II. IRANIAN POWER POTENTIAL

Strategic analysts and political pundits of all stripes commonly agree that Iran’s strategic
location and huge oil and gas reserves undeniably enhance Iranian power and influence in and
outside the Middle East. The strategic significance of Iran, a country roughly the size of Alaska
in the US, originates from the geo-strategic location of the Middle East region as a whole. The
Middle East is located at a critical junction of the world’s land and sea trade routes. It connects
five major seas in the world – the Caspian, Black, Mediterranean, Red Sea, and the Persian Gulf.
Historically, the Mediterranean, the Red Sea and the Persian Gulf have provided the European
powers with easy sea routes to conduct trade with the Middle East, South and Southeast Asia.

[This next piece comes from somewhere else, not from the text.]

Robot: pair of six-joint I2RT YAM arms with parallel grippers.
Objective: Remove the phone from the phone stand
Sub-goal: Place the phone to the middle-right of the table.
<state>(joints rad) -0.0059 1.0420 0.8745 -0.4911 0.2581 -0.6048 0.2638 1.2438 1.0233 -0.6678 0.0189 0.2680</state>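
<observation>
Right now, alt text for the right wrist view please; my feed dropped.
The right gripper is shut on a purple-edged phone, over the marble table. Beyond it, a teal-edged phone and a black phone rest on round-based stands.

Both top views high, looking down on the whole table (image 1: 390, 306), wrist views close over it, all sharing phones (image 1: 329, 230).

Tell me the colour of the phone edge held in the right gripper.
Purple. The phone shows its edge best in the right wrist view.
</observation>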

The Middle East is also connected to East Asia via the historic silk route from Central Asia to
China. The strategic significance of the region in world trade and commerce and the discovery
of oil in the Persian Gulf area in the early 20th century (in Iran’s Abadan in 1907) attracted more
European, and later American, involvement which gradually resulted in intense geo-strategic
rivalry and competition between external powers for control over the region’s strategic oil
reserves.
Iran and Saudi Arabia are the two big states that command most geo-strategic attention
in eastern and southern Middle East. While Saudi Arabia borders on the Red Sea and the
Persian Gulf, Iran connects the Persian Gulf to the Caspian Sea – the world’s two most
important areas of natural gas and oil reserves. Before World War II, the U.S. Gulf of Mexico
and the Caribbean were the world’s number one oil reserves region but by the mid-1940s the
gravity of oil reserves shifted towards the Middle East that came to account for nearly half the
world’s total at that time, and currently it possesses over two-thirds of the world’s proven oil
reserves9. Approximately, 62 percent of the Middle East oil reserves are located in the Persian

9Saul Bernard Cohen, Geopolitics of the World System (New York/Oxford: Rowman & Littlefield Publishers,
Inc., 2003), pp. 352-53.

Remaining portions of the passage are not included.